Whether it’s choosing a site for a wind farm or spotting faults in solar arrays, space-based technologies can pour rocket fuel onto the renewables rollout, claimed a European Space Agency officer, ahead of a summit promoting space and green energy sector collaboration.

Space provides “additional weapons” companies can use to make building and maintaining renewable energy assets faster, cheaper and more effective, Beatrice Barresi, a senior sustainable applications officer at the European Space Agency (ESA) told Recharge.

“Space can help the green transition from end to end, through the whole supply chain,” she said.

When it comes to the opportunities space holds for renewable energy, many of the headlines are captured by the prospect of launching huge solar power arrays into orbit.

This is no longer “fantasy science” said Barresi (catching herself halfway through saying it is not “rocket science,” which it most certainly is), with the main obstacles increasingly financial as technical hurdles are overcome.

The ESA is currently assessing the viability of solar in space through its SOLARIS initiative, with plans to decide next year on whether to launch a full development programme.

Beatrice Barresi, a senior sustainable applications officer at the European Space Agency. Photo: European Space Agency

Barresi, however, works on promoting the use of space-based technologies that are available here and now, through the ESA’s Business Applications and Space Solutions or ‘BASS’ programme.

The BASS programme is currently turning its attention to renewables, with a conference planned in Paris this month to help bring together the space and green energy sectors and boost collaboration.

“Bringing together the traditional space community with the non-space community is important,” said Barresi.

Many renewables sector companies are already using space-based tech to support their work, but far from all of them, she said. “If we really want to reach the green transition at scale, we really need to involve everyone in this transformation.”

That’s why the forum is important, to “inform the energy community” of the capabilities that space-based solutions have to offer.

For developers looking to build a new renewable energy facility, the “first thing that you need to know is 'where,'” said Barresi.

Being able to make an initial assessment using satellite data is therefore “very helpful” because it can filter out lots of locations without developers having to physically turn up to see for themselves.

Enter MESPAC, an ESA spinoff attending the forum, which claims it can help offshore wind developers do away with “extremely time-consuming, expensive and risky” surveys on the wind, waves and currents by tapping data from advanced Earth observation satellites instead.

Satellite data can also help with maintenance, said Barresi. Another forum attendee, London start-up SatelliteVu, claims it can use satellites to map heat signatures on Earth and spot faults in solar farms to help improve their efficiency.

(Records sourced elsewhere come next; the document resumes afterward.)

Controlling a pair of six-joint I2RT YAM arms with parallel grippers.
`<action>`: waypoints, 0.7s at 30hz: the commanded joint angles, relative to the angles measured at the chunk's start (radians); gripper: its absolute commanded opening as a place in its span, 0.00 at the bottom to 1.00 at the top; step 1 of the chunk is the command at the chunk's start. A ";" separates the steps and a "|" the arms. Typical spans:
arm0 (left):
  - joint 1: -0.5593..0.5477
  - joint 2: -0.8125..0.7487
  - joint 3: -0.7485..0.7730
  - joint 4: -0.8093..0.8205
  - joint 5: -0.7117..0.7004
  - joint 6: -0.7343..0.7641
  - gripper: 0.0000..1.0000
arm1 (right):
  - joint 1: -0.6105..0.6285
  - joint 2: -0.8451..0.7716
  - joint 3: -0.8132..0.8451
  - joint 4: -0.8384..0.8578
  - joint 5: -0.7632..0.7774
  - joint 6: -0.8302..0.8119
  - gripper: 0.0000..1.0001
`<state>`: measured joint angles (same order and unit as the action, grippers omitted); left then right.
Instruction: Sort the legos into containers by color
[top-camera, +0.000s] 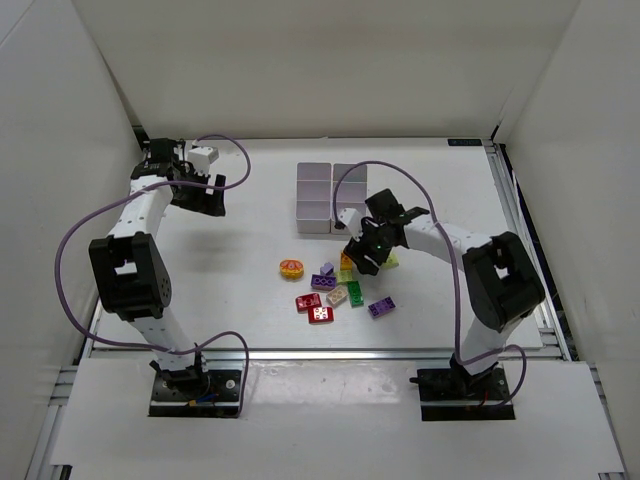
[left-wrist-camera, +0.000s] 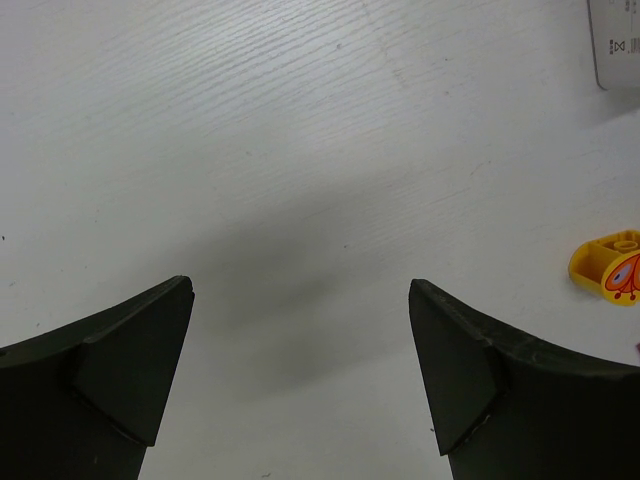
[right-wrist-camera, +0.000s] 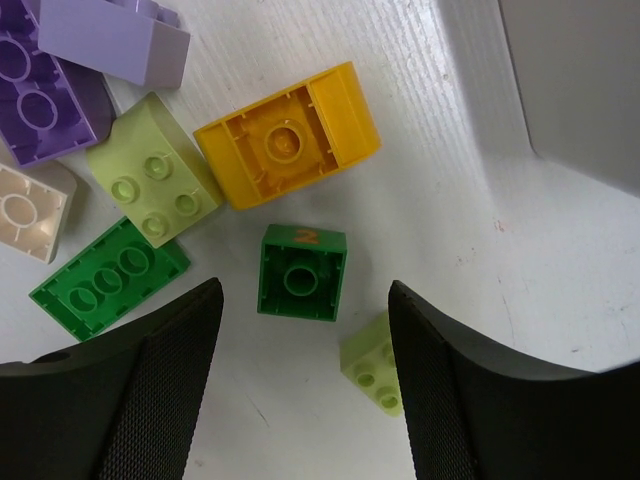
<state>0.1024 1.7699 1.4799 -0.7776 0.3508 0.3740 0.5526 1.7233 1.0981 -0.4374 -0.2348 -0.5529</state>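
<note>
Across white worktop (top-camera: 250, 220) — legos (top-camera: 340, 290) strewn near the containers (top-camera: 315, 195). Hovered right gripper (right-wrist-camera: 305, 320), part-spread and empty, astride small green brick (right-wrist-camera: 302, 273); left gripper (left-wrist-camera: 300, 290) wide. Judged brick light, rigid, slick — best pinched across flat sides.

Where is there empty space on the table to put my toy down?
The widest bare patch lies between the left claw and the white boxes. Another lies right of the boxes, toward the table's far right corner. It is crowded on the boxes' near side, where the bricks bunch up under the right claw.
</note>
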 joint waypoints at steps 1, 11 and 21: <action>-0.003 -0.040 -0.001 0.009 -0.003 0.013 1.00 | 0.009 0.018 0.037 0.016 -0.009 -0.019 0.71; -0.003 -0.018 0.006 0.015 -0.007 0.014 0.99 | 0.017 0.045 0.029 0.023 0.000 -0.048 0.33; -0.003 -0.020 -0.001 0.018 0.007 0.014 0.99 | 0.004 -0.076 0.057 -0.058 -0.047 -0.027 0.05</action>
<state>0.1024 1.7737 1.4799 -0.7765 0.3458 0.3771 0.5629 1.7454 1.1038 -0.4545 -0.2401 -0.5922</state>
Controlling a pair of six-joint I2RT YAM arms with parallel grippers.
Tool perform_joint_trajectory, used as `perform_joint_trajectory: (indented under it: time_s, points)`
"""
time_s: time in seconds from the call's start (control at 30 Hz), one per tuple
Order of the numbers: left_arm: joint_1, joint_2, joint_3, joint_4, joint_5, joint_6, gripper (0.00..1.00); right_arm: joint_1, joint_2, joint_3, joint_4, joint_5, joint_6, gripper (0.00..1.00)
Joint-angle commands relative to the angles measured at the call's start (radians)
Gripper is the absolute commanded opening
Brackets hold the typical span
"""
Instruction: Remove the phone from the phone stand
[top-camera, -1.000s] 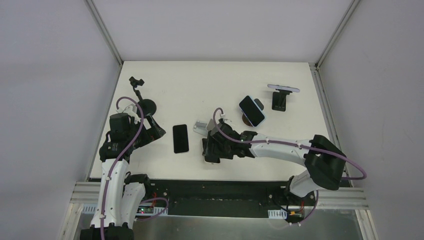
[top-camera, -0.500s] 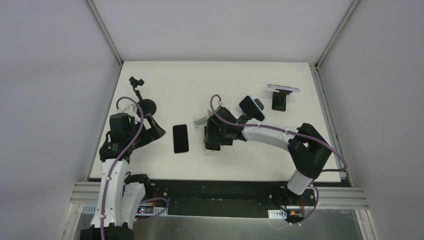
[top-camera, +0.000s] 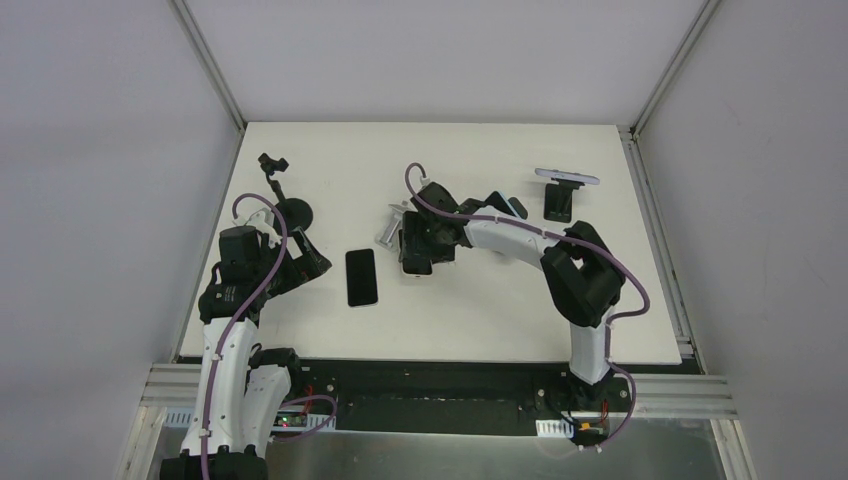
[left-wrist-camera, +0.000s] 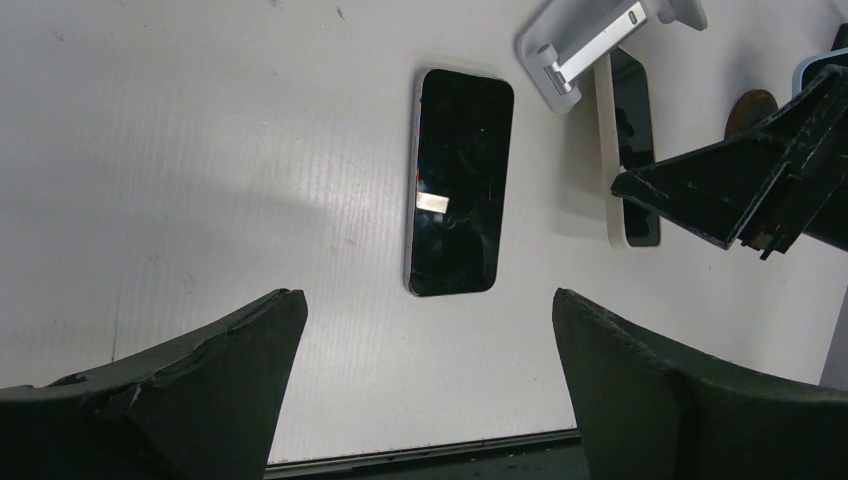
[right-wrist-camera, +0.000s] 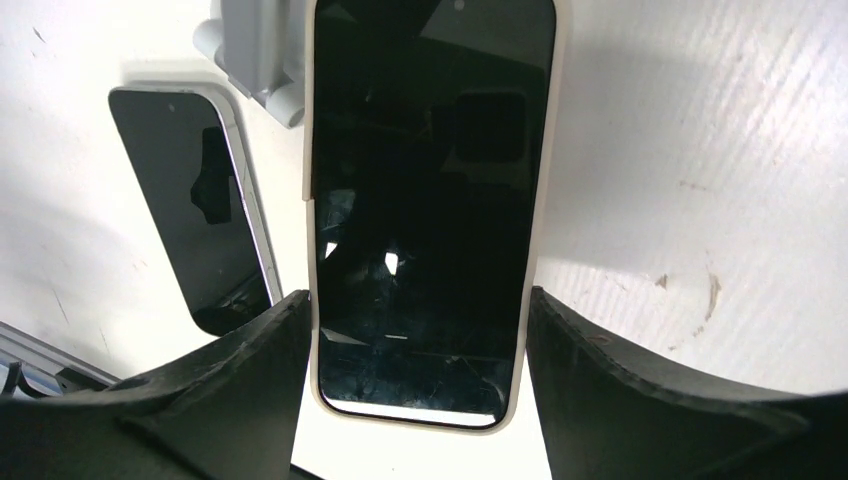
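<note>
A phone in a cream case (right-wrist-camera: 430, 200) sits between the fingers of my right gripper (right-wrist-camera: 415, 305), which press on its two long sides. Its far end lies by the grey phone stand (right-wrist-camera: 255, 50); whether they touch I cannot tell. From above, the right gripper (top-camera: 420, 245) holds this phone (top-camera: 415, 264) at mid-table, with the grey stand (top-camera: 391, 228) just behind and to its left. My left gripper (left-wrist-camera: 430, 380) hangs wide open over bare table, near a black phone (left-wrist-camera: 458, 182) lying flat. That view also shows the cream-cased phone (left-wrist-camera: 628, 150) and grey stand (left-wrist-camera: 590, 40).
The flat black phone (top-camera: 361, 277) lies left of the right gripper. A black gooseneck holder (top-camera: 285, 200) stands at back left. A blue-cased phone (top-camera: 508, 206), half hidden by the arm, and a white phone on a black stand (top-camera: 566, 180) are at back right.
My right arm has swung from near the front edge toward the back and left, carrying the cream-cased phone. The grey stand has shifted back-left as well. The left arm is unchanged.
</note>
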Motion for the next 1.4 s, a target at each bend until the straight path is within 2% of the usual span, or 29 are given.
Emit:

Spaceborne analytics firm EDInsights is meanwhile working with hydropower producers in Norway to use satellite data to help map and monitor water resources.

Increased collaboration between the space and renewables sector will also foster the development of new technologies, said Barresi.

Renewables companies explain their priorities and “what is really needed by the energy market when it comes to the green transition,” she said, allowing developers in the space community to then “capture those needs.”

When you combine space-based technologies with terrestrial solutions, whether that is AI, robots or digital twins, Barresi said “you unlock a number of applications that are so important and so helpful in the green transition.”